Arrived back late last night and only ventured out for a brief stroll around the garden today - Well, I do have to acclimatise!!!

So it appears that Jack Frost made his appearance while I was away .... and there must have been lots rain .... and wind .... 

How do I know? Well, most of the dahlias are blackened stumps and the nasturtiums don't look too good either! The "plants in waiting" are all a bit waterlogged - and the wind? I didn't actually notice it first time around but one of my arches has been a casualty too!
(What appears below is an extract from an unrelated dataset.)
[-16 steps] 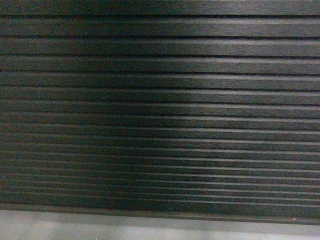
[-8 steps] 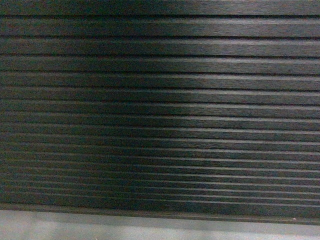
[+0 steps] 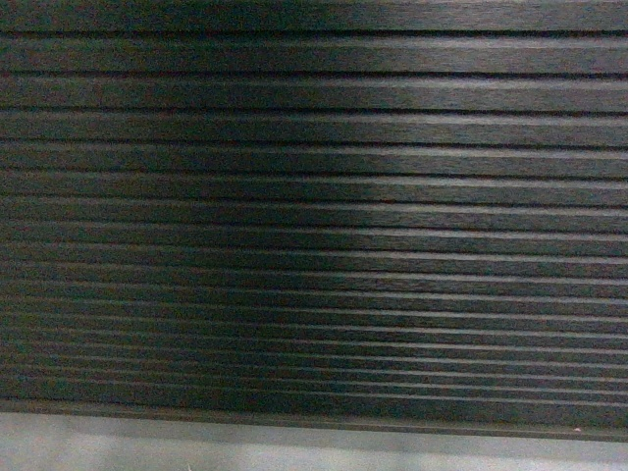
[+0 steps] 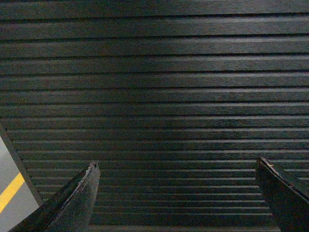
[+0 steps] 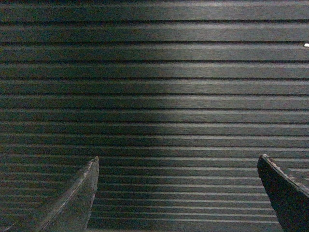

On the bright side, some plants I put in the greenhouse have rewarded me by producing some really pretty flowers .... and my walk around the garden showed some lovely autumn colours on the Viburnums and a new star in my autumn garden has to be this pretty Gaura that  I got in Bay Garden last year!

Hydroponics isn't new!

07 November 2013 23:12:45


I was interested to read Kitty (Michele)'s journal about hydroponics. In the 70's my late husband Pat had a brief enthusiasm for growing vegetables but wasn't impressed with the hard work involved in digging, mulching etc. so somewhere he came across stuff about hydroponics and set up some very successful hydroponic systems made from recycled materials.

First experiment was indoors. He constructed a long box from scaffolding boards and lined it with very heavy duty polythene. He used gravel and sand for his growing medium (the bit that supports the roots) and he used Phostrogen as the fertiliser. The system was called the "slop" method. It involved a simple syphon tube and a bucket of water with the diluted phostrogen in it. It the morning the bucket is placed above the level of the bed and the tube transfers all the liquid into the bed, flooding the bed. It the evening the bucket is lowered and the tube syohons out the liquid. 

He grew tomatoes and cucumbers using this method. He later used the same system in a greenhouse and grew peppers as well as tomatoes and cucumbers, lettuce and early strawberries!

All that it required was the kind of science that most boys learn in secondary school, and the ingenuity to make the beds out of discarded material! Sadly, Pat passed away in 2002 - he would so have enjoyed the cameraderie of this site!